Read the data and repeat it in full, exactly.
━━━ Source material
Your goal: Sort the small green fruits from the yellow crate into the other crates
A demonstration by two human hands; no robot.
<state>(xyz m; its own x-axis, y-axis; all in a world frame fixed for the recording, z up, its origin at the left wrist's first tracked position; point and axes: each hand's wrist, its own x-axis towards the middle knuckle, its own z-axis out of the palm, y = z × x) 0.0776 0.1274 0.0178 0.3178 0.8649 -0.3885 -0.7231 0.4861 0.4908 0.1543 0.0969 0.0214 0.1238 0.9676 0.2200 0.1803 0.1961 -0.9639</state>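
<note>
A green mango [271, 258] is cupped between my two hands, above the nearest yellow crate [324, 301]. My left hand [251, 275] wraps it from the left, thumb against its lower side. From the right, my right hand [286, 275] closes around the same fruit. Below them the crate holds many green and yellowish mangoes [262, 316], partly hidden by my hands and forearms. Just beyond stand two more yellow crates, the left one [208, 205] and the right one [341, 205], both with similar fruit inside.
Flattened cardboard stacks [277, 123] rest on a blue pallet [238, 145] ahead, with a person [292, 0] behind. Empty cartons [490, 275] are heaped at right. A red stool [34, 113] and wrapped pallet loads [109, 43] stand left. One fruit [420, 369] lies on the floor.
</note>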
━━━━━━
> **Solution to this task**:
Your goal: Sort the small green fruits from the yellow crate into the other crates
A demonstration by two human hands; no robot.
<state>(xyz m; its own x-axis, y-axis; all in a world frame fixed for the recording, z up, its origin at the left wrist's first tracked position; point and axes: each hand's wrist, its own x-axis towards the middle knuckle, its own z-axis out of the palm, y = z × x) 0.0776 0.1274 0.0178 0.3178 0.8649 -0.3885 -0.7231 0.4861 0.4908 0.1543 0.0969 0.0214 0.1238 0.9676 0.2200 0.1803 0.1961 -0.9639</state>
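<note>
A green mango [271, 258] is cupped between my two hands, above the nearest yellow crate [324, 301]. My left hand [251, 275] wraps it from the left, thumb against its lower side. From the right, my right hand [286, 275] closes around the same fruit. Below them the crate holds many green and yellowish mangoes [262, 316], partly hidden by my hands and forearms. Just beyond stand two more yellow crates, the left one [208, 205] and the right one [341, 205], both with similar fruit inside.
Flattened cardboard stacks [277, 123] rest on a blue pallet [238, 145] ahead, with a person [292, 0] behind. Empty cartons [490, 275] are heaped at right. A red stool [34, 113] and wrapped pallet loads [109, 43] stand left. One fruit [420, 369] lies on the floor.
</note>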

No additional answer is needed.